* **WHAT THE TASK REQUIRES**: Only the lines from the opening of the material through the one containing "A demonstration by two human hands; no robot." should be reproduced, each exactly as it stands.

* **PROVIDED DATA**:
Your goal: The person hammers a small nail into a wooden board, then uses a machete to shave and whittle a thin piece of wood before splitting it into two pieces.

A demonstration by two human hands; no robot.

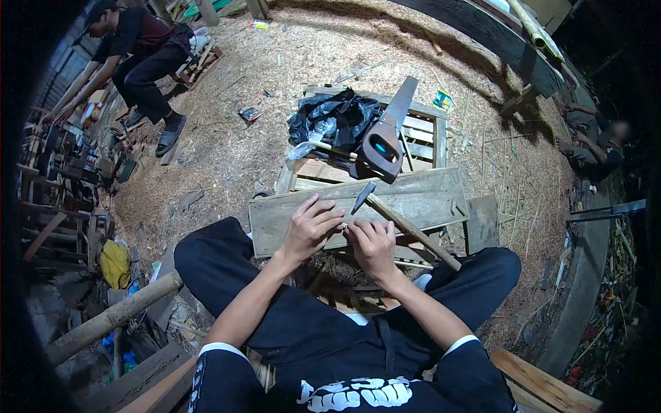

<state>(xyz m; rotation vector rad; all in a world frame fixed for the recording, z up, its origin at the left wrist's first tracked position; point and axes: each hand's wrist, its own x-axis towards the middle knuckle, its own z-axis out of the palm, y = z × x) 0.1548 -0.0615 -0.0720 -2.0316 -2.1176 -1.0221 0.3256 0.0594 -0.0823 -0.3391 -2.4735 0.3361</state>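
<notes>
Over a long weathered wooden board (275,219), my left hand (310,228) and my right hand (372,246) meet fingertip to fingertip. A small pale piece (344,226) shows between them, too small to name. The fingers of my left hand are bent, with thumb and forefinger drawn together at that piece. My right hand is curled in a pinch at its other side. A hammer (413,230) with a wooden handle lies across the board just beyond my right hand, its metal head pointing up and left.
Beyond the board, a slatted wooden crate (441,141) carries a handsaw (387,141) and a black plastic bag (330,117). Wood shavings cover the ground. One person (148,62) sits at the upper left, another (602,148) at the far right. A round pole (113,320) juts in at left.
</notes>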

* **REPLY TO THE TASK**:
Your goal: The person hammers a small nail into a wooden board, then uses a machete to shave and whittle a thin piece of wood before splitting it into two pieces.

A demonstration by two human hands; no robot.

Here the work on this exercise is complete.